**WORK REQUIRED:**
Please restate, exactly as written, the lines running from the beginning of the material through the line that has "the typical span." in it.

################

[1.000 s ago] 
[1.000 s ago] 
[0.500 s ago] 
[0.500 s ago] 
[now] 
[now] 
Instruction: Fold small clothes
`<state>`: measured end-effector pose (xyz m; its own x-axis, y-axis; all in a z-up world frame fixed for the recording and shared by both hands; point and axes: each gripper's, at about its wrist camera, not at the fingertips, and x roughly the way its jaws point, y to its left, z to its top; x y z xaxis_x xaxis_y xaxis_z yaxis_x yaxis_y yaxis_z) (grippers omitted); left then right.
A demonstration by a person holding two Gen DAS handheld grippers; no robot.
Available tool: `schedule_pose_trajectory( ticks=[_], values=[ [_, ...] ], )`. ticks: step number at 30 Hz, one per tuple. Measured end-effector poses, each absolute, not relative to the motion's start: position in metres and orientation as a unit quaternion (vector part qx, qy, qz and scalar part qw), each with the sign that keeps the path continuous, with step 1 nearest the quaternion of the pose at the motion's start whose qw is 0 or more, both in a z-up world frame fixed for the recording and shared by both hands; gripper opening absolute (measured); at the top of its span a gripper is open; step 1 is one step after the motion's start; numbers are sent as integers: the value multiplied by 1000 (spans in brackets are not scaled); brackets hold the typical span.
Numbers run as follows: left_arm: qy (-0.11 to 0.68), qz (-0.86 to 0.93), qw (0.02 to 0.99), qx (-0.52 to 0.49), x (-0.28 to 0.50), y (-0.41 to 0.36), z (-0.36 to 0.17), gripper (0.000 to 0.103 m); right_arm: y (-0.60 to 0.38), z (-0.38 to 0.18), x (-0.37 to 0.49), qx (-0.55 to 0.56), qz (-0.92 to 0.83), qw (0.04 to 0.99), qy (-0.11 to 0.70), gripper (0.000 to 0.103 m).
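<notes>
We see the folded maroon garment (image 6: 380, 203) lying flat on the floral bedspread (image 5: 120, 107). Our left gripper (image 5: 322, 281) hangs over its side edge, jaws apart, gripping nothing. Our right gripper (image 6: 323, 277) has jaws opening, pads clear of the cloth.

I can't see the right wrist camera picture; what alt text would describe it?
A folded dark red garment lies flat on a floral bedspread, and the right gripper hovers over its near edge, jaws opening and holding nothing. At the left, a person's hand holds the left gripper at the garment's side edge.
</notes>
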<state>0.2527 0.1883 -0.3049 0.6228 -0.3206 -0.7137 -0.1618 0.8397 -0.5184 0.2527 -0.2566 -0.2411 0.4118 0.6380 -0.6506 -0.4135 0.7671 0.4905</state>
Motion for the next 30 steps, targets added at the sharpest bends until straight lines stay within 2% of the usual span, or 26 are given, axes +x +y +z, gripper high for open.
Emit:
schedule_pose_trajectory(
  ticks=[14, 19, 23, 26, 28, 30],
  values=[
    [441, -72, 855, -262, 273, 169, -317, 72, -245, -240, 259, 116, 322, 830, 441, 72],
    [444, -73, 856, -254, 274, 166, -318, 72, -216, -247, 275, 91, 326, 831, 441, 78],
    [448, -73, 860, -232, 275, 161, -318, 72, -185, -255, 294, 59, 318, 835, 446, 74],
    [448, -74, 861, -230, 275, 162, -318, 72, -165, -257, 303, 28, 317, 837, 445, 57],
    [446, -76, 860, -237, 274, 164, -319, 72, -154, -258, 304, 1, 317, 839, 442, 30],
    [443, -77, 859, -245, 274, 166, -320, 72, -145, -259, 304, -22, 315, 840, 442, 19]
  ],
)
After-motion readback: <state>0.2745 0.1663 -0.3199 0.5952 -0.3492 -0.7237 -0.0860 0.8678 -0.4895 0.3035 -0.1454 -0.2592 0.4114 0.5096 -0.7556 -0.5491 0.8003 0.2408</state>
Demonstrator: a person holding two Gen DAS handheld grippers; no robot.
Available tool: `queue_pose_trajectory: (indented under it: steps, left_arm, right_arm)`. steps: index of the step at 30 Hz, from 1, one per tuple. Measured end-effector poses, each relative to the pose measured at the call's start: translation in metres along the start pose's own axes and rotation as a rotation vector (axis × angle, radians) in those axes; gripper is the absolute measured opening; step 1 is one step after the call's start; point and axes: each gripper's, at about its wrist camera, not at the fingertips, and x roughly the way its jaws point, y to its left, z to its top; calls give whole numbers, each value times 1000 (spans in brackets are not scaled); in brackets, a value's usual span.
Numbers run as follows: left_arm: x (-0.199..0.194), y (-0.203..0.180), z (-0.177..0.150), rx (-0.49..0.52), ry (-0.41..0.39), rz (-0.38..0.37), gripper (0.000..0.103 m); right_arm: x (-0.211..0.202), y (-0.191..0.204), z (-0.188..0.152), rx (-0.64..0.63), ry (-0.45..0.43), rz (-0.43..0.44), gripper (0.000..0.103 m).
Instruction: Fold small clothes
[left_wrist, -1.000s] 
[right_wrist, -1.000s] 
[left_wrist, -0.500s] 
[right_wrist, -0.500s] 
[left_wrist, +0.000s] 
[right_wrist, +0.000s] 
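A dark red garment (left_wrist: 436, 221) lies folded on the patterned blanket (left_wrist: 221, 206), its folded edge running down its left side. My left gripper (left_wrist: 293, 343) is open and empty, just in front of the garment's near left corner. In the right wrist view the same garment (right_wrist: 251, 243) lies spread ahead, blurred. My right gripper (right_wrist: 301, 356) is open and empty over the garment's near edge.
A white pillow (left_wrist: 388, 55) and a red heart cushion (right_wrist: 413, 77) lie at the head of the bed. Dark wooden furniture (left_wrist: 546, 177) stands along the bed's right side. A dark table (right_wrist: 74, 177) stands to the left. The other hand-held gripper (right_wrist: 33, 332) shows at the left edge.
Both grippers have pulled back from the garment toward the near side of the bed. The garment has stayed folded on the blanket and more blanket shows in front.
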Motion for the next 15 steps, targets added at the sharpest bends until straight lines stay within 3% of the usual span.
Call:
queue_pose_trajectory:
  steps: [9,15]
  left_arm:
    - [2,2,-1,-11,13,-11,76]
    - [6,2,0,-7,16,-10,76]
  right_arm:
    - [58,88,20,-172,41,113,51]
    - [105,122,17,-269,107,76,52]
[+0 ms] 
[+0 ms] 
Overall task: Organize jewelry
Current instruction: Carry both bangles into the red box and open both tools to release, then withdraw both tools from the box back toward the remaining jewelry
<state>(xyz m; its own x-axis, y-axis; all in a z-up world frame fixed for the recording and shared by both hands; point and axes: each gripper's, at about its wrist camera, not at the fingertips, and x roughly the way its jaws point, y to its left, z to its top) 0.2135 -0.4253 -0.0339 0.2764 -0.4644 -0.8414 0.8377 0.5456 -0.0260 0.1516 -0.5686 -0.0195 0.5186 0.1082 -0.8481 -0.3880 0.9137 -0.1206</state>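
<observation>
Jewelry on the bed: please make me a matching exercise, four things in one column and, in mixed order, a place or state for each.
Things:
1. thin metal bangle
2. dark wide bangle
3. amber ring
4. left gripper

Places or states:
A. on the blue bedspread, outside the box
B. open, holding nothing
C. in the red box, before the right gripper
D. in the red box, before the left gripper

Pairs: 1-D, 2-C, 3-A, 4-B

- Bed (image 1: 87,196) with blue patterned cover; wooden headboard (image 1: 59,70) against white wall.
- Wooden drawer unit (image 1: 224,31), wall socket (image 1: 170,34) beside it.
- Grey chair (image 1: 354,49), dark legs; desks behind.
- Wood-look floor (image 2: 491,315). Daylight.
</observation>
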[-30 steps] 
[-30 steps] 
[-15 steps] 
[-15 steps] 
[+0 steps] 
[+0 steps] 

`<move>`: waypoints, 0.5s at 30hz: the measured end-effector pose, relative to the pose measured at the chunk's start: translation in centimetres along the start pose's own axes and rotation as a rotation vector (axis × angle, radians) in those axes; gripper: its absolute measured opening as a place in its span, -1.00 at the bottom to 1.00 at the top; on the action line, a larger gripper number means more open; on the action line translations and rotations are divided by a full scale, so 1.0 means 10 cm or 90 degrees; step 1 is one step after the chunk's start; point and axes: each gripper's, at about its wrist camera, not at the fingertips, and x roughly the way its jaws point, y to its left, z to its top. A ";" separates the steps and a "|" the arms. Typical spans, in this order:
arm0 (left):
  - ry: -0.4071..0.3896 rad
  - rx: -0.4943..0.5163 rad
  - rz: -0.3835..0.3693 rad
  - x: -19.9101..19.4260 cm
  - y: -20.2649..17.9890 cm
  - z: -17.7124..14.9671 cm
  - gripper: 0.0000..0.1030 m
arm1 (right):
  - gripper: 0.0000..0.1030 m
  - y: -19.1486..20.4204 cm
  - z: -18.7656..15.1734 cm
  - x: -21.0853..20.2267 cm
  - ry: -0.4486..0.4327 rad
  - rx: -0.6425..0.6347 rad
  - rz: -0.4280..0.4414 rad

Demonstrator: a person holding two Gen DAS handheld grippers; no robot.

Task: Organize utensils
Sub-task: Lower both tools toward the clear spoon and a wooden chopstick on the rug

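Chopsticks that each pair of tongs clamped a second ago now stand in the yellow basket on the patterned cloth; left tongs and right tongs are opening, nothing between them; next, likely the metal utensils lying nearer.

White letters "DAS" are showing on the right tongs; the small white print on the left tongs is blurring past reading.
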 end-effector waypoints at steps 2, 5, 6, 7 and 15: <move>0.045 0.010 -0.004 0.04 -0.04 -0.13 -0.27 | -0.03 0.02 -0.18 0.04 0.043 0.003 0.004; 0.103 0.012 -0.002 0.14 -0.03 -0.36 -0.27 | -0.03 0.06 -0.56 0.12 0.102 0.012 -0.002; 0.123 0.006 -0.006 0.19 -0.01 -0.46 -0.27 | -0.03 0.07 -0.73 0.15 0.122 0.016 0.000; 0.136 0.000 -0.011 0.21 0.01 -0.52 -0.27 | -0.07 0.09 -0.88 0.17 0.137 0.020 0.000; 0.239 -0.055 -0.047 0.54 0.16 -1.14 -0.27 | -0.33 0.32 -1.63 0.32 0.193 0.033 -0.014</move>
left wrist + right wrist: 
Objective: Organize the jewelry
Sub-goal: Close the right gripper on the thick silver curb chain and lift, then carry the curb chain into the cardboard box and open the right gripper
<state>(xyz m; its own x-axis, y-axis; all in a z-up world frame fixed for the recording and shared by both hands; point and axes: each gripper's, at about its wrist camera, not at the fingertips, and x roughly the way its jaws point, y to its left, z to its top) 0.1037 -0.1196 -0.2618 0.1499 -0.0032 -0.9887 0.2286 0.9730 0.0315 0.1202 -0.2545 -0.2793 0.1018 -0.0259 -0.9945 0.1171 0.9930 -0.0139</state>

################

**EXERCISE SOLUTION:**
[1.000 s ago] 
[1.000 s ago] 
[0.500 s ago] 
[0.500 s ago] 
[now] 
[now] 
Instruction: Fold small clothes
`<state>`: measured end-effector pose (xyz m; its own x-axis, y-axis; all in a z-up world frame fixed for the recording and shared by both hands; point and axes: each gripper's, at about its wrist camera, not at the fingertips, and x roughly the way its jaws point, y to its left, z to its top; x y z xaxis_x xaxis_y xaxis_z yaxis_x yaxis_y yaxis_z) (grippers omitted); left then right.
A demonstration by a person holding two Gen DAS handheld grippers; no robot.
Available tool: `schedule_pose_trajectory( ticks=[_], values=[ [_, ...] ], )`. ticks: step number at 30 Hz, one per tuple. Measured end-effector poses, each absolute, not relative to the motion's start: position in metres and orientation as a unit quaternion (vector part qx, qy, qz and scalar part qw), each with the sign that keeps the path continuous, with step 1 nearest the quaternion of the pose at the motion's start whose qw is 0 or more, both in a z-up world frame fixed for the recording and shared by both hands; gripper opening absolute (measured); at the top of its span a gripper is open; step 1 is one step after the motion's start; numbers are sent as integers: the value multiplied by 1000 (spans in brackets are not scaled); brackets hold the typical span.

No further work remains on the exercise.